Der Planungsworkshop im Rahmen der Veranstaltungsreihe "StadtBauKultur Mannheim 2007" wurde bereits 2004 von der Stadt Mannheim organisiert. Für acht unterschiedliche Baulücken in der Innenstadt wurden durch acht interdisziplinäre Gruppen Lösungsansätze ausgearbeitet.

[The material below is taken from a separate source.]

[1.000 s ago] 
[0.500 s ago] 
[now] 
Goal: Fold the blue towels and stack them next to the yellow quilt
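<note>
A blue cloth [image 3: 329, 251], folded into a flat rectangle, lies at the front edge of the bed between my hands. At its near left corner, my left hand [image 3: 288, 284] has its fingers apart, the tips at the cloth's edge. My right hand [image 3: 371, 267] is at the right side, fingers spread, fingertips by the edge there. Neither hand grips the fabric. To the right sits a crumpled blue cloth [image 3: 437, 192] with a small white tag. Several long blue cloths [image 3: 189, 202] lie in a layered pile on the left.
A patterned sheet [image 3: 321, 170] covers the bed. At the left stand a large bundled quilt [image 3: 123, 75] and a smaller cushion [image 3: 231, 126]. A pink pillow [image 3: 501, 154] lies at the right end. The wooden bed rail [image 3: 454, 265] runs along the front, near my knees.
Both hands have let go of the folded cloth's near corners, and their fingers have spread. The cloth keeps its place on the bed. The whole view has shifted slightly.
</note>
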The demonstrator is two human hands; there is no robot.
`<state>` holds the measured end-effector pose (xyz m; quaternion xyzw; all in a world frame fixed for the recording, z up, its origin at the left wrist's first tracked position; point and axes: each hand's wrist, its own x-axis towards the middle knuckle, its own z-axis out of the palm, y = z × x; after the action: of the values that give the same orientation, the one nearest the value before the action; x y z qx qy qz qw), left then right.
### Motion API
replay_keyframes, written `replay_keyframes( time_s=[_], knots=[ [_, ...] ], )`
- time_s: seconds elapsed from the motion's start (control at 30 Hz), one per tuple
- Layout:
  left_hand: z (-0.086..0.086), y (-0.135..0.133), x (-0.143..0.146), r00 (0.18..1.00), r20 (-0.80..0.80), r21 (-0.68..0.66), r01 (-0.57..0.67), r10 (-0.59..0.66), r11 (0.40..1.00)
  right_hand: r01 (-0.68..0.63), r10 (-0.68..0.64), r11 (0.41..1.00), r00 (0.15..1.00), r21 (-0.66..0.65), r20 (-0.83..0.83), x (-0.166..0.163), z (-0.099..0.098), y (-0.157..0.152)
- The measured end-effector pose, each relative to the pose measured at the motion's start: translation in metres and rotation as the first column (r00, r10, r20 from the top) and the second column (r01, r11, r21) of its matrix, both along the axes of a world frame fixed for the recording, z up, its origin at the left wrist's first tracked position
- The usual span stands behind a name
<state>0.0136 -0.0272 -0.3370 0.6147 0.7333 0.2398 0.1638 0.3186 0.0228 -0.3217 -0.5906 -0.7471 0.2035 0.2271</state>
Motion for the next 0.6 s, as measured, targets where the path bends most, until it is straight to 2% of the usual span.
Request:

In der Arbeitsgruppe T3 arbeiteten
Winfried van Aaken - Architekt BDA,
Barbara Pawletta - Bürger- und Gewerbeverein,
Ulrike Rudek - BBR Bündnis 90/Die Grünen,
Karin M. Storch - Architektin BDA,
Friederike Striffler - Landschaftsarchitektin


Historische Grundlagen

T3 ist ein altes Gewerbe- und Handwerkergebiet. Straßenbezeichnungen wie Ankerstraße  und Bahnhofstraße  lassen das erkennen. Das Quadrat wurde an der Straße und im Blockinneren für Wohnen und Gewerbe gemischt bebaut.

Situation

Das Grundstück ist weitgehend versiegelt. Im hinteren Hofbereich ist auf einer Garage eine Wohnung mit Terrasse aufgesetzt. Der Blick von der Straße ist von hohen Zäunen, Schuppen und Reklametafeln verstellt. Im Süden ragt an der Straße die siebengeschossige Brandwand des benachbarten Betreuten Wohnens auf.
Das Quadrat liegt außerhalb des City-Kerngebietes und hat eine abweisende Blockrandbebauung. Die Verweilqualität auf den engen Straßen ist bis auf die Seite zur Sickingerschule gering. Die Hinterhöfe sind mit Parkplätzen, Garagen, Schuppen belegt und unwirtlich.

Ziele

Nach dem Wegzug des Gewerbes bietet sich in der dritten Reihe nahc der Kurpfalzachse, der Breiten Straße, eine Wohnnutzung an: Kurze Wege zu Kultur- und Versorgungseinrichtungen. Das Bauen im Bestand ermöglicht eine individuelle Antwort auf Wohn- und Lebensbedürfnisse. Hierzu müssen Häuser und Höfe miteinander in Beziehung treten. Die Unwirtlichkeit kann mit baulichen Maßnahmen und vor allen Dingen mit Begrünung verbessert werden.
Die Überplanung der Baulücke soll als Initialzündung zur Verbesserung von ganz T3  z.B. durch eine Grünvernetzung der Hinterhöfe dienen.

Umsetzung

Der Blockrand wird offen gehalten und die Grünbepflanzung aus dem Block bis an die Straße geführt.
Ein schmaler dreigeschossiger Baukörper, rechtwinklig zur Straße, gliedert den Freiraum. Ein darübergeschobener Baukörper parallel zur Straße  schließt an die Bebauung im Norden und Süden an. Außenbereich und Brandwände erhalten „waagrechte“ und „senkrechte“ Gärten.
 
Nutzung

Der Baukörper im Blockinneren könnte mit mehrgeschossigem Wohnen belegt werden. An der Straße sind in den OGs Etagenwohnungen vorgesehen. Die Wohnungen öffnen sich zu  den Gärten, Balkonen und aufgeständerten Freiterrassen. Erdgeschossig ist mit Zugang von der Straße eine Anlaufstelle für das Quartier vorgesehen. Das Parken ist über  Autoaufzug im Kellergeschoss sichergestellt.